David Proud's Verisimilitude offers a very specific viewpoint, sharp writing and an excellent cast in telling the tale of a perpetually passed-over disabled actress (Ruth Madeley, the sister from Years and Years) appointed to coach a posturing able-bodied pin-up cast in a Paralympian's biopic. As our heroine turns the relationship on its head, Proud's short demonstrates exactly that quality described by its title: you may emerge wondering - as folk once did about Carly Simon's "You're So Vain" - just who the fop at its centre was based on. The engaging docu-short What's in a Name? sees Runyararo Mapfumo ask various POCs to discuss their names, names that might well look unusual on a Home Counties school register. Its thesis is that these names might serve as an introduction to an entire culture, a world beyond personhood; that, though they often attract vitriol in the playground, they can be reclaimed - indeed, worn as a badge of honour and individuality - in later life. Runyararo, in case you were wondering, is the Shona word for peace: her film's more than alert to the ways her interviewees have gone about finding just that. Another useful tool, acceptance.
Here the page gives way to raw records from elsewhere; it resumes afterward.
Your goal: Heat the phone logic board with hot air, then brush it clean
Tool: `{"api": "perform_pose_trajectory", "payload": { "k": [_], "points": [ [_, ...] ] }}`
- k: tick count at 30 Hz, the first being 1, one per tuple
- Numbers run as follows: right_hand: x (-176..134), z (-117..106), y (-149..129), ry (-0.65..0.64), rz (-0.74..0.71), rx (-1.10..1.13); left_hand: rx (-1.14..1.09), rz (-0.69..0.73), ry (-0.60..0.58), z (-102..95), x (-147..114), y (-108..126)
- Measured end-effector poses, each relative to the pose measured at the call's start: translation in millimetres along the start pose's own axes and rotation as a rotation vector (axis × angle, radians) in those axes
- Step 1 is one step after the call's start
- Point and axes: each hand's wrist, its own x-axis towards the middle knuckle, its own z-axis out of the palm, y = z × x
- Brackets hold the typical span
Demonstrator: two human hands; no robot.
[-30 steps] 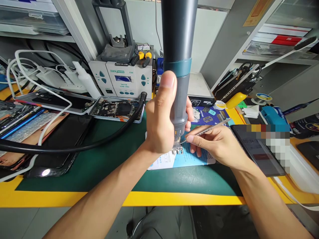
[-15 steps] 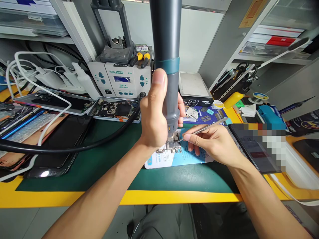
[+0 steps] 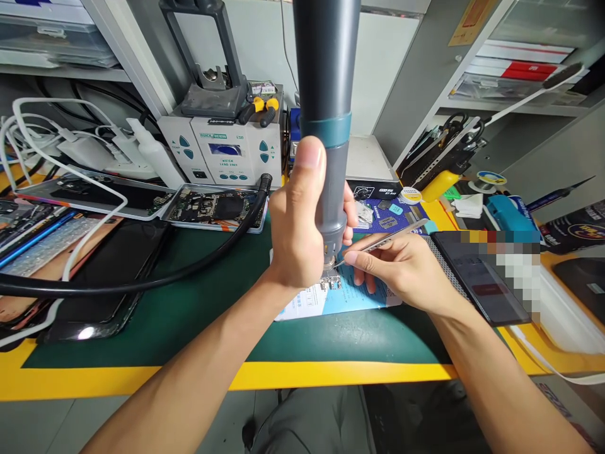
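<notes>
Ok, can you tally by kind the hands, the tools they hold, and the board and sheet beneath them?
Hands, left hand and right hand: 2
Held tools, grey handpiece and slim metal tool: 2
Circuit board: 1
Blue-and-white sheet: 1
Total: 6

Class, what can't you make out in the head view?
In the head view:
Board: partly hidden by the left hand and nozzle.
Handle: top cut off by the upper edge.
Tweezers: tips too small to tell what they touch.
Phone: partly covered by pixelation.
Display: too small to read.
</notes>
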Motion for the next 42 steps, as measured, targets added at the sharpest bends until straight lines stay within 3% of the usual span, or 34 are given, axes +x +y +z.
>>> {"api": "perform_pose_trajectory", "payload": {
  "k": [11, 20, 33, 42],
  "points": [
    [0.3, -0.3, 4.2, 0.008, 0.003, 0.004, 0.010, -0.044, 0.015, -0.7, 2.3, 2.5],
    [0.6, -1.1, 3.8, 0.001, 0.006, 0.021, -0.030, 0.022, 0.032, 1.6, 1.5, -2.0],
    [-2.8, -8.8, 1.5, 0.003, -0.029, 0.002, -0.009, -0.010, -0.036, -1.3, -1.4, 3.3],
    [-4.0, -10.9, 1.4, 0.000, -0.035, -0.054, -0.006, 0.010, -0.020, -0.4, -1.0, 3.4]
  ]
}}
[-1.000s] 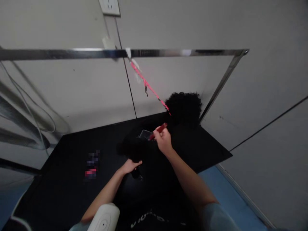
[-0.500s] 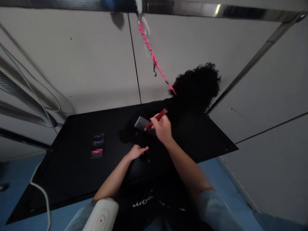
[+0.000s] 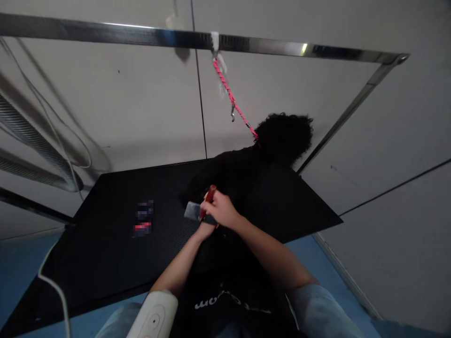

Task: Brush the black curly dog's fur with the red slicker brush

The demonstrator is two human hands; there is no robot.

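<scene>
And here's my right hand (image 3: 222, 209) swinging down and left, fingers wrapped round the red handle of the brush (image 3: 192, 211), its pale head now right over my left hand (image 3: 207, 231), so the brushing seems to have shifted toward the dog's rear end! Half a second ago my hands were clearly apart, brush farther up by the body; now they overlap in view, though I can't tell if they touch, or what my left fingers grip, hidden as they are. The dog (image 3: 239, 162) is on the table (image 3: 105, 263), head to the far right, pink leash (image 3: 239, 111) still running up to the bar (image 3: 148, 35)
</scene>
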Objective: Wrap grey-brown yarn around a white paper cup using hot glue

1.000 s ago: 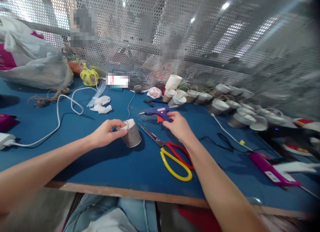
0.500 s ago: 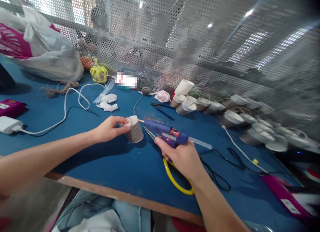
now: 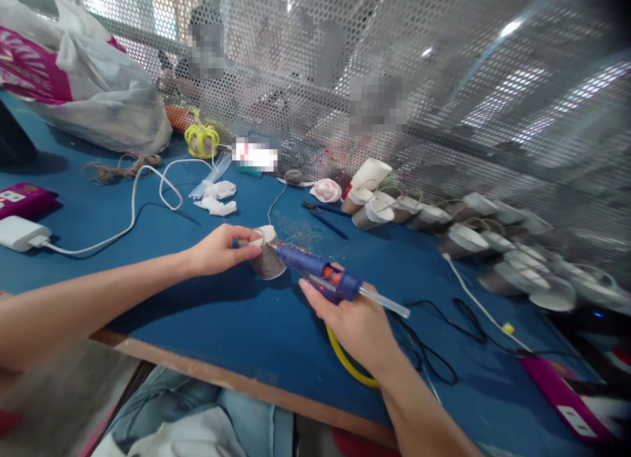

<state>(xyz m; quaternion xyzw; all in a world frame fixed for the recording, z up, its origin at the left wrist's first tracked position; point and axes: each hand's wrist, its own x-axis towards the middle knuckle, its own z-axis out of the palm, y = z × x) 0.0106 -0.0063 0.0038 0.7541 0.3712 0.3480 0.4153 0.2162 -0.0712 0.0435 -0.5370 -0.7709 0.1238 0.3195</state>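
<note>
Hot-glue gun [image 3: 308,263] at a cup [image 3: 269,264]

Our left hand [image 3: 224,251] pinches the cup's white upper end, thumb and fingers nearly together; its tapered, grey-brown body is between our hands. Our right hand [image 3: 359,325] wraps the blue plastic gun, a translucent glue stick [image 3: 387,302] protruding behind.

- yellow handle [image 3: 349,369], lower centre: partly behind the right hand [image 3: 362,322];
- glue gun [image 3: 310,267], centre: whether its tip touches the cup [image 3: 267,265], unclear;
- plastic bag [image 3: 111,95], upper left: cut off by the edge
</note>
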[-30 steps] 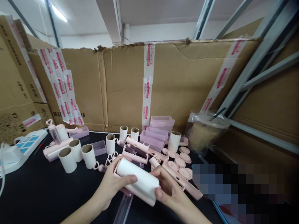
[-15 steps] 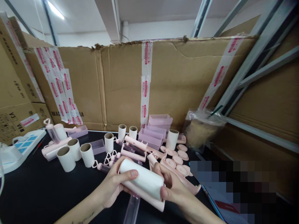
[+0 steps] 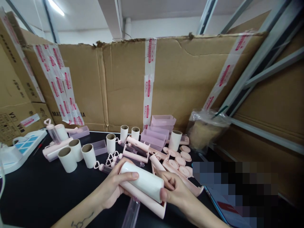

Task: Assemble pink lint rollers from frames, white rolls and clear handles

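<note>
My left hand (image 3: pixel 116 183) is closed around a pink plastic holder (image 3: pixel 144 198) and a white paper roll (image 3: pixel 142 180), its thumb pressed on top of the roll. The roll lies along the holder, tilted down to the right. At the roll's right end my right hand (image 3: pixel 174 190) is closed, with its thumb and fingers on that end. Below the holder a clear tube (image 3: pixel 131 212) lies on the black table. Beyond my hands are pink holder parts (image 3: pixel 135 155) and clear tubes with pink heart-shaped loops (image 3: pixel 96 164).
Several white rolls (image 3: pixel 67 160) stand at left and centre. Lilac trays (image 3: pixel 154 137) are stacked at the back, beside pink round caps (image 3: pixel 185 156). A bagged drink cup (image 3: pixel 205 131) and a phone (image 3: pixel 223 205) are at right, a power strip (image 3: pixel 28 148) at left. Cardboard (image 3: pixel 123 85) walls the back.
My right hand and the roll's right end have shifted slightly left. More of the pink holder's right end now shows below the roll. My left hand keeps its grip.
</note>
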Motion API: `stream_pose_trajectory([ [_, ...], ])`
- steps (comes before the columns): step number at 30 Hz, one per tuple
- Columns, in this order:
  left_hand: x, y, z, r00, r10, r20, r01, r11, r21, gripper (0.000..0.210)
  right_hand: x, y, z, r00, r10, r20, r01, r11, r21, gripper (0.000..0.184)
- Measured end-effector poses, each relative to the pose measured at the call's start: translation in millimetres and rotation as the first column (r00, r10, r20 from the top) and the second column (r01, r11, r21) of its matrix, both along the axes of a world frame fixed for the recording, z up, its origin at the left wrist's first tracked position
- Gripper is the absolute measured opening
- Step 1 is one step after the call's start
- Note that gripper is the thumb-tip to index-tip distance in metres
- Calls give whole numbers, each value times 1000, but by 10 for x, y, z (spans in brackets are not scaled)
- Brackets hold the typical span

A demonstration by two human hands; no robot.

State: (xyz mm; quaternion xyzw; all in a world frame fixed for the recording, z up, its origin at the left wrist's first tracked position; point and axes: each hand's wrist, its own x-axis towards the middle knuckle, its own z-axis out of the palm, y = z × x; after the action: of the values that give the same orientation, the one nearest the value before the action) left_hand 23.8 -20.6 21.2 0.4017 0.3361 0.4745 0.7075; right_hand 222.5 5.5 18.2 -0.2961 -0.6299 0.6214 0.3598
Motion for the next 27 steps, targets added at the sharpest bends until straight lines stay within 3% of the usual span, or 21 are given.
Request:
stream_pose_trajectory([
  [7,8,3,8,996,60,-72,-59,998,8,33,-40,-58,70,997,-19,75,18,1000,26,71],
  [14,-39,16,43,996,-6,-84,0,998,-66,29,1,-33,21,988,38,152,-59,989,134,69],
  [22,-28,6,68,996,7,-88,-14,997,-75,30,-7,-42,37,987,3,162,-27,989,148,71],
  [27,-79,12,71,994,69,-88,-69,998,-3,31,-13,-25,55,981,-64,184,31,984,176,65],
])
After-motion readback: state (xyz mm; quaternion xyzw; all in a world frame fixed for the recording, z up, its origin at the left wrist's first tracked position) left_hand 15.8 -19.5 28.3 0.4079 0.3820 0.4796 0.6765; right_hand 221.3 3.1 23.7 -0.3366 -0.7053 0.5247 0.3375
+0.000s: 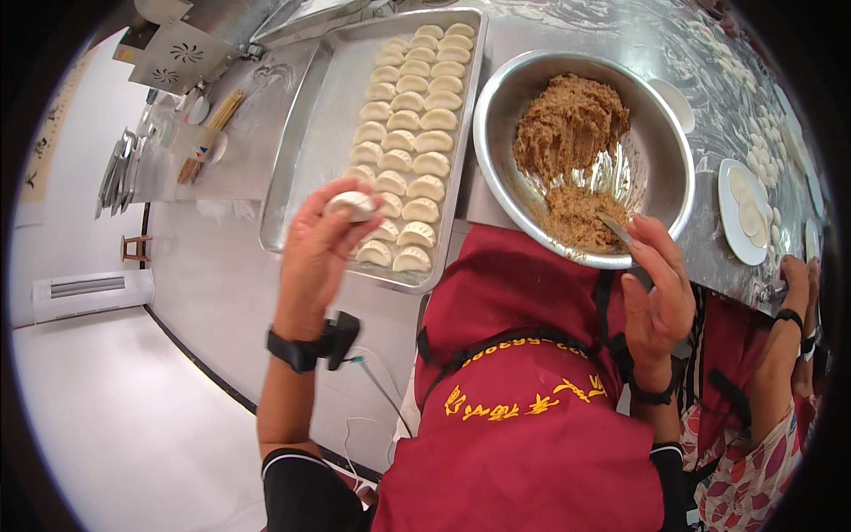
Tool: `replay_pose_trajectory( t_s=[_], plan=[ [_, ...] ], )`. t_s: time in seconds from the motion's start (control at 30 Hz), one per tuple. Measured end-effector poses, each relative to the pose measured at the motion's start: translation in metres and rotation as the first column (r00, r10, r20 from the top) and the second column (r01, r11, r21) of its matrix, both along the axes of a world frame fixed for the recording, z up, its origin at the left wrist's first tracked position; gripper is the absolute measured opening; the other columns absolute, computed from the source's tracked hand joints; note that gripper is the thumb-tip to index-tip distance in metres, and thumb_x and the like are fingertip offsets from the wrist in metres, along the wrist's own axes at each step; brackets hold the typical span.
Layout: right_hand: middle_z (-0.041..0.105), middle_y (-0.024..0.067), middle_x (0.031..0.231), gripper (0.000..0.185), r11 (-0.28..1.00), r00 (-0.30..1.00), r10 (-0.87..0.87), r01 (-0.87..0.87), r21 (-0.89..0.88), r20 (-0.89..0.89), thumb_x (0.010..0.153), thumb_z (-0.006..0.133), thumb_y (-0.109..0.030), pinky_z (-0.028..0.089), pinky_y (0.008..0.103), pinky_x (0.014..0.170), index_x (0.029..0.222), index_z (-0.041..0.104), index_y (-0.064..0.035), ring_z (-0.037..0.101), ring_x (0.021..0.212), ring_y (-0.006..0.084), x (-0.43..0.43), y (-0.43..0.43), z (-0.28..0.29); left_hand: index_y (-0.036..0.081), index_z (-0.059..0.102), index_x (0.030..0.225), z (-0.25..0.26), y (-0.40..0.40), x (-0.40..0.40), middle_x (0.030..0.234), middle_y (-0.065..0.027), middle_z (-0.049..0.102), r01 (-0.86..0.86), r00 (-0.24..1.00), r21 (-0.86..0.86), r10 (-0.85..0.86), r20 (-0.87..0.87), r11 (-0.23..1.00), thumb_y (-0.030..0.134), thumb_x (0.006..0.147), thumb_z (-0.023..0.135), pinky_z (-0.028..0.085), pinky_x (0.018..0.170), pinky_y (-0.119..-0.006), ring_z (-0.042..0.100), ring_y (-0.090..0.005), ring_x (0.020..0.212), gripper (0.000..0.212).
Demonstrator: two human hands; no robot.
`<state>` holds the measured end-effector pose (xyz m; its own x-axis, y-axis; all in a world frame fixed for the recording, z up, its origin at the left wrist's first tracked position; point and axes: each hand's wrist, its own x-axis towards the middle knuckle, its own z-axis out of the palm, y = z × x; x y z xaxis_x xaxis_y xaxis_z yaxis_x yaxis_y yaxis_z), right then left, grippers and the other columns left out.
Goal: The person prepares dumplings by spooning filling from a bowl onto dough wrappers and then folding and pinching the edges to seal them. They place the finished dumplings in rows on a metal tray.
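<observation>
A pleated, half-moon dumpling is pinched between the thumb and fingers of my left hand, raised over the near part of a metal tray. Rows of similar raw dumplings fill the tray's right half. To the right, a steel bowl holds brown minced filling, with a smaller heap nearer me. A narrow metal spreader blade touches that heap. My right hand is at the bowl's near rim, its fingers against or just over the blade. The spreader's handle is hidden, so its hold is unclear.
Round wrappers lie on a white plate at right. Dough pieces are scattered beyond on the floured metal table. Another person's hand is at the right edge. Chopsticks lie left of the tray.
</observation>
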<state>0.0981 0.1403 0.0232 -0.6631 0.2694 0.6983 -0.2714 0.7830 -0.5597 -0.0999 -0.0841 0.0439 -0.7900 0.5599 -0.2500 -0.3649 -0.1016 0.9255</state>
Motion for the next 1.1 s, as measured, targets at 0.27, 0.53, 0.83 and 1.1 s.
replay_pose_trajectory(
  t_s=[0.27,0.53,0.83,1.1],
  plan=[
    [0.050,0.0205,0.102,0.023,0.982,0.983,-0.183,0.183,-0.048,0.004,0.073,0.049,0.005,0.042,0.0331,0.078,0.096,0.049,0.0047,0.053,0.089,0.0274,0.021,0.020,0.020,-0.001,0.048,0.101,0.038,-0.020,-0.101,0.095,-0.0083,0.053,-0.010,0.986,-0.417,-0.061,-0.156,0.909,0.006,0.078,0.046,0.048,0.074,-0.025,0.054,-0.0163,0.089,0.024],
    [0.047,0.0207,0.107,0.027,0.952,0.959,-0.263,0.276,-0.134,0.106,0.072,0.044,0.010,0.041,0.0325,0.079,0.098,0.048,0.0046,0.052,0.091,0.0260,0.028,0.052,0.019,0.003,0.052,0.095,0.070,0.049,-0.221,0.091,-0.0042,0.054,0.039,0.925,-0.575,-0.248,-0.290,0.817,0.006,0.075,0.049,0.046,0.072,-0.022,0.053,-0.0098,0.081,0.020],
    [0.048,0.0205,0.106,0.023,0.886,0.892,-0.354,0.416,-0.203,0.282,0.073,0.044,0.009,0.042,0.0332,0.079,0.095,0.050,0.0050,0.052,0.090,0.0265,0.032,0.063,0.014,-0.001,0.051,0.095,-0.005,0.140,-0.292,0.088,-0.0085,0.054,0.145,0.922,-0.532,-0.309,-0.233,0.835,0.005,0.070,0.054,0.044,0.078,-0.027,0.053,-0.0164,0.083,0.025],
    [0.048,0.0203,0.104,0.021,0.881,0.893,-0.344,0.414,-0.228,0.292,0.073,0.045,0.009,0.042,0.0330,0.078,0.093,0.050,0.0048,0.052,0.087,0.0257,0.030,0.067,0.004,-0.004,0.054,0.090,-0.066,0.179,-0.302,0.081,-0.0063,0.055,-0.078,0.885,-0.690,-0.269,-0.380,0.720,0.001,0.066,0.052,0.048,0.064,-0.024,0.054,-0.0131,0.070,0.024]
  ],
)
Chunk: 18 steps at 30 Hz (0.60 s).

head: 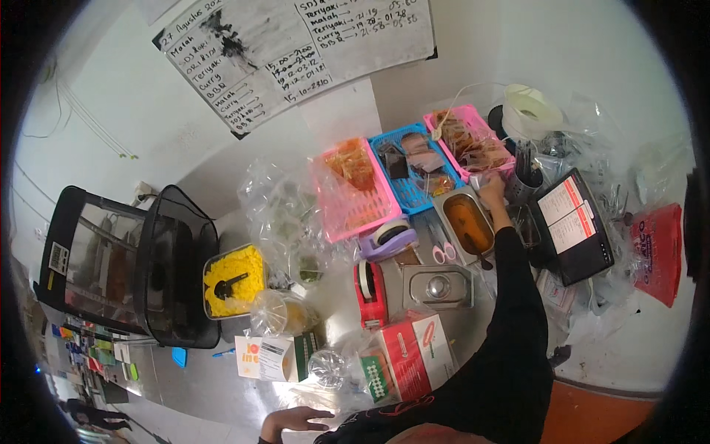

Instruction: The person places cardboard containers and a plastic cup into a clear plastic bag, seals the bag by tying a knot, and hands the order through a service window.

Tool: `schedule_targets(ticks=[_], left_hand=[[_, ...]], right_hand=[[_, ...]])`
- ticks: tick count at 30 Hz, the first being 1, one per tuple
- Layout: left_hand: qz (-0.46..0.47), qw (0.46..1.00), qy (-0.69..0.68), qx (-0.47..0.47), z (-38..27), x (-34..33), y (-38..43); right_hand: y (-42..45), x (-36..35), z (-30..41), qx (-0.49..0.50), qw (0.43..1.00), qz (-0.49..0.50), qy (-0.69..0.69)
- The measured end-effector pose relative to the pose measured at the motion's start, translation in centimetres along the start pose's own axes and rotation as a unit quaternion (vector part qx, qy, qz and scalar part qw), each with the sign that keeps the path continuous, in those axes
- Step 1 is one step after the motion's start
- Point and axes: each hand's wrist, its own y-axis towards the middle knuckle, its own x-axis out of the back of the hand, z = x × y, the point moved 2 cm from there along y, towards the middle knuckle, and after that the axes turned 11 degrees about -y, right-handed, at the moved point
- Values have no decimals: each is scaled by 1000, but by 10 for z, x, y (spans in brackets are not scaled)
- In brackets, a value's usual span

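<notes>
My right hand reaches across the table to the near end of a pink plastic basket of sauce-stained packets. A small whitish item is at its fingers; whether they grip it is unclear. Under that wrist is a steel pan of orange-brown sauce with a dark ladle. My left hand is low in the picture by the table's front edge, fingers apart and holding nothing. Nearest to it are a clear plastic cup and a printed food box with a paper slip.
A blue basket and another pink basket hold packets. Nearby are tape dispensers, scissors, a steel lid, a red-and-white box, a tablet, a pan of yellow food and a display warmer.
</notes>
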Motion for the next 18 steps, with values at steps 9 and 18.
schedule_targets(ticks=[9, 18], left_hand=[[-29, 986, -123, -106, -75, 38, -52], [-260, 923, 22, -284, -144, 67, -23]], right_hand=[[12, 47, -5, 59, 994, -12, -86], [-25, 170, 114, 69, 966, -134, 211]])
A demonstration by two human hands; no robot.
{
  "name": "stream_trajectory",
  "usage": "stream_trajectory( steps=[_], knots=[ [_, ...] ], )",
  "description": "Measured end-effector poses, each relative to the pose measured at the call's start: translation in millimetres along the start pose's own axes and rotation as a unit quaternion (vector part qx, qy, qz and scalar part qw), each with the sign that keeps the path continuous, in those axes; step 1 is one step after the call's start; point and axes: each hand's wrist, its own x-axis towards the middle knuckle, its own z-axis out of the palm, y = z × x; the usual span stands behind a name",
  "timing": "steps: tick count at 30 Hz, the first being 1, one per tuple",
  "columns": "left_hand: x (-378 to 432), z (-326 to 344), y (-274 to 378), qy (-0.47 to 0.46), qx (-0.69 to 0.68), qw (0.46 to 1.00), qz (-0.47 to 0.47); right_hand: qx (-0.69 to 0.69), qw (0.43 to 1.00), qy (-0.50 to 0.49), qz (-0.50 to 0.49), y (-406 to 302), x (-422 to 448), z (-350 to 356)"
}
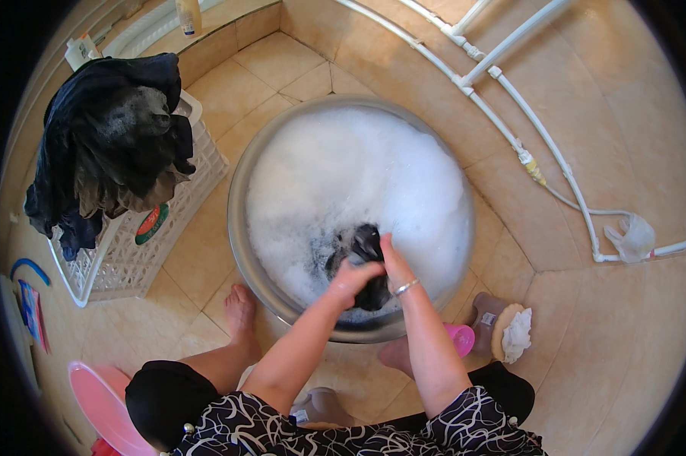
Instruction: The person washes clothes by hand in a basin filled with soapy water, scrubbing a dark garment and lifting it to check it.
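A large round metal basin (237, 228) stands on the tiled floor before me, covered with thick white suds (343, 165). Near its front edge both my hands grip a wet dark cloth (371, 296), part of which lies in the foam. My left hand (357, 276) holds the cloth from the left, with its thumb side towards the other hand. My right hand (397, 265), with a silver bracelet at the wrist, presses against the cloth's right side. Some fingers of both hands are hidden behind the cloth.
At the left, dark wet clothes (120, 137) lie over a white plastic crate (177, 245). A pink basin (100, 399) is at the lower left. Right of the metal basin are a pink cup (461, 339) and a brown boot (485, 316). White pipes (497, 122) run along the wall.
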Motion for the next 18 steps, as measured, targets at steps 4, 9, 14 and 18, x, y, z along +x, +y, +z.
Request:
stream_trajectory(
  steps=[4,9,14,18],
  knots=[
    [-9.6,-17.6,50.6,0.021,-0.115,0.992,-0.056,-0.268,0.961,-0.054,0.035,12.7,-22.4,-8.8],
    [2.0,-95.9,57.1,0.220,0.284,0.911,0.201,-0.383,0.921,0.064,-0.005,-6.4,-26.2,-20.5],
    [-4.7,-99.5,48.4,0.209,0.482,0.829,0.193,-0.406,0.894,0.168,-0.089,-8.0,-13.6,-66.4],
    [0.5,-104.0,36.0,0.274,0.558,0.756,0.206,-0.567,0.780,0.264,-0.032,49.5,3.0,-53.6]
  ],
)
Whether consumed in one go or parcelled out over lockdown, the combined four hours provide a lot to take in and take away; collectively they may represent the long, hard think some of us had hoped this country would engage in at various points over the past five years. Which is not to say The Uncertain Kingdom is always an easy or consoling watch. The diversity of perspectives can feel a real boon while watching - if one short isn't working for you, there'll be something completely different along within minutes - but a headscrambler for anyone looking for a coherent overview of where we're at. The impression this viewer took away was of different tribes arguing their own corner, which may not be an inaccurate reflection of Britain, 2016-2020: division and incoherence will likely stand as the defining features of the Johnson years. Most of those corners are argued particularly well, however: even the middling-to-minor entries often land provocative points. If the United Kingdom is in a precarious position, the result of many years of misrule, its film industry appears from the evidence assembled here to be in far better shape, and may continue to be for some while, providing its filmmakers are eventually allowed to leave the house, and arts funding isn't wholly requisitioned by the state for the purposes of killing off more pensioners. You begin to see where the uncertainty comes from.
The Uncertain Kingdom is available to stream via Curzon and the BFI Player.